Peter Hunt (born 1945) is a British scholar who is Professor Emeritus in Children's Literature at Cardiff University.

Hunt's books include works of criticism, novels, and stories for younger children. The Children's Literature courses that he ran at Cardiff were the first to treat children's literature as a subject of academic study in the UK. He has lectured on the subject at over 120 universities in 20 countries, from Finland to New Zealand; the International Association for the Fantastic in the Arts presented him with its Distinguished Scholarship Award in 1995, and 2003 he won the International Brothers Grimm Award for services to children's literature from the International Institute for Children's Literature, Osaka. He has edited or is editing the Oxford University Press World's Classics editions of Bevis, Alice's Adventures in Wonderland, and The Wind in the Willows. His books have been translated into Arabic, Chinese, Danish, Persian, Greek, Japanese, Korean, and Portuguese.

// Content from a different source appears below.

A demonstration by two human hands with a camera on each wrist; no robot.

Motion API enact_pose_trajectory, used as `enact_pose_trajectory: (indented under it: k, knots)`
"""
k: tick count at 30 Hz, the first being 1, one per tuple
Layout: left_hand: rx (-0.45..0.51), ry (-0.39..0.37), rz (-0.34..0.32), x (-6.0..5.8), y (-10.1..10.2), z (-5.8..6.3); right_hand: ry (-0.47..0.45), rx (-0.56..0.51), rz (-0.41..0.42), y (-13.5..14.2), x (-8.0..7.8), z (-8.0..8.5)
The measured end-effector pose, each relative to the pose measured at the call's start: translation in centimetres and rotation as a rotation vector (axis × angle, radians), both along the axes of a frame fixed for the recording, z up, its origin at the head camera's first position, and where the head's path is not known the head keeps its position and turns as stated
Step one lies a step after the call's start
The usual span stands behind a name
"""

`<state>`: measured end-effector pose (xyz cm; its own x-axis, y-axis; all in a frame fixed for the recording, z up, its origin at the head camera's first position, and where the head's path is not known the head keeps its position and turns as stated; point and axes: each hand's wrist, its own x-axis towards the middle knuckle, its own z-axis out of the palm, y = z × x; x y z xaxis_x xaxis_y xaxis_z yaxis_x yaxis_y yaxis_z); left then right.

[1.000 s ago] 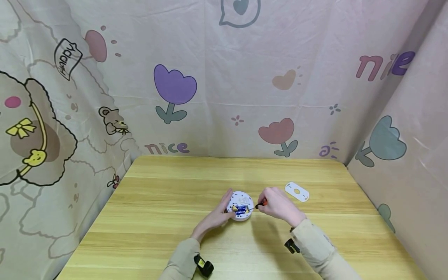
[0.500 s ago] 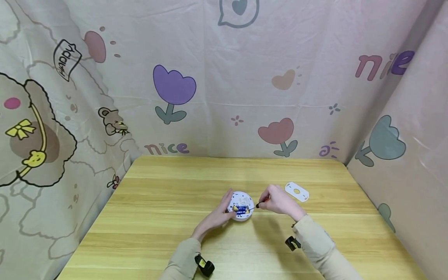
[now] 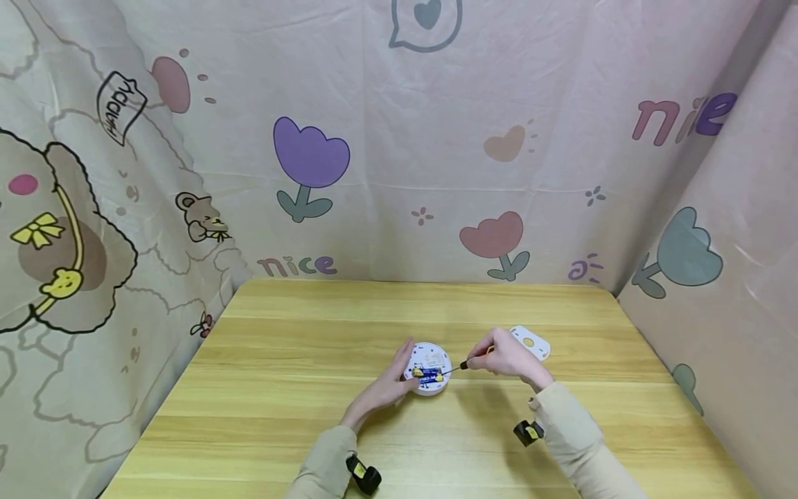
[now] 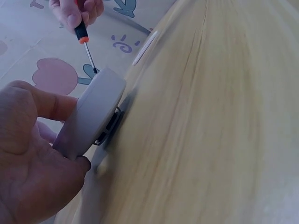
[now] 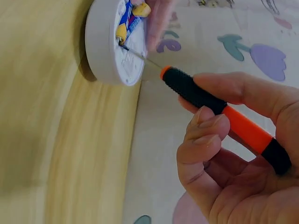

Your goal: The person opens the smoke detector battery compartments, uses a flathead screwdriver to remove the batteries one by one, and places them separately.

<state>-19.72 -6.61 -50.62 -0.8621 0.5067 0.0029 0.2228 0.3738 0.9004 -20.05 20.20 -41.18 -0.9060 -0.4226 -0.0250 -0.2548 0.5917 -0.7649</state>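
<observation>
Fingers bent round the rim here: the left hand grips the white round device from its left side, thumb along the near edge, other fingers at the far left edge, with a gap between them. A beige sleeve sits behind that hand, a black wrist camera beside it. And there's the device itself, near the middle of the wooden tabletop, its battery side up; the left wrist view shows it tilted, a black looped part under it, though whether that touches the wood I can't tell. A blue-and-yellow battery lies in the recess; whether there's more than one is hard to make out. In from the right comes the screwdriver, tip inside the device, right by the battery's end! Contact with the battery itself is unclear. On its black and orange handle, the right hand: fingertips pinching the black front part, the others curled below, handle end against the palm. Farthest right, a white flat plate with a round hole lies on the wood, partly hidden by that hand.
</observation>
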Motion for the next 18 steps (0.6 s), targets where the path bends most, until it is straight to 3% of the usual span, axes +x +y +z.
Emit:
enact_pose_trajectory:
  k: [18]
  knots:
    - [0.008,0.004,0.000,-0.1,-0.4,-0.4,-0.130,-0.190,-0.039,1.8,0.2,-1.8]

An Introduction to Children's Literature (1994) begins in the Preface by asking essential questions about children's literature: "what is it, how is it used, how can we approach it, [and] how the study of it has developed." Yet almost immediately Hunt finds himself struggling with the first question, noting that books 'written for' children are sometimes only understandable by adults, or are much more appreciated by adults (such as Alice's Adventures in Wonderland), while books 'read by' children could potentially include any book which exists (for "surely sometime, somewhere, all books have been read by one child or another?") Joined with this is the difficulty of defining 'children', although Hunt soon gives a satisfactory definition: "[C]hildhood is the period of life which the immediate culture thinks of as being free of responsibility and susceptible to education." Although Hunt never neatly answers the questions he posed in the Preface, he does make some progress when he discerns that "children's literature is obviously what people think it is," and is content to leave it at that while he flutters through time from the 18th century onward.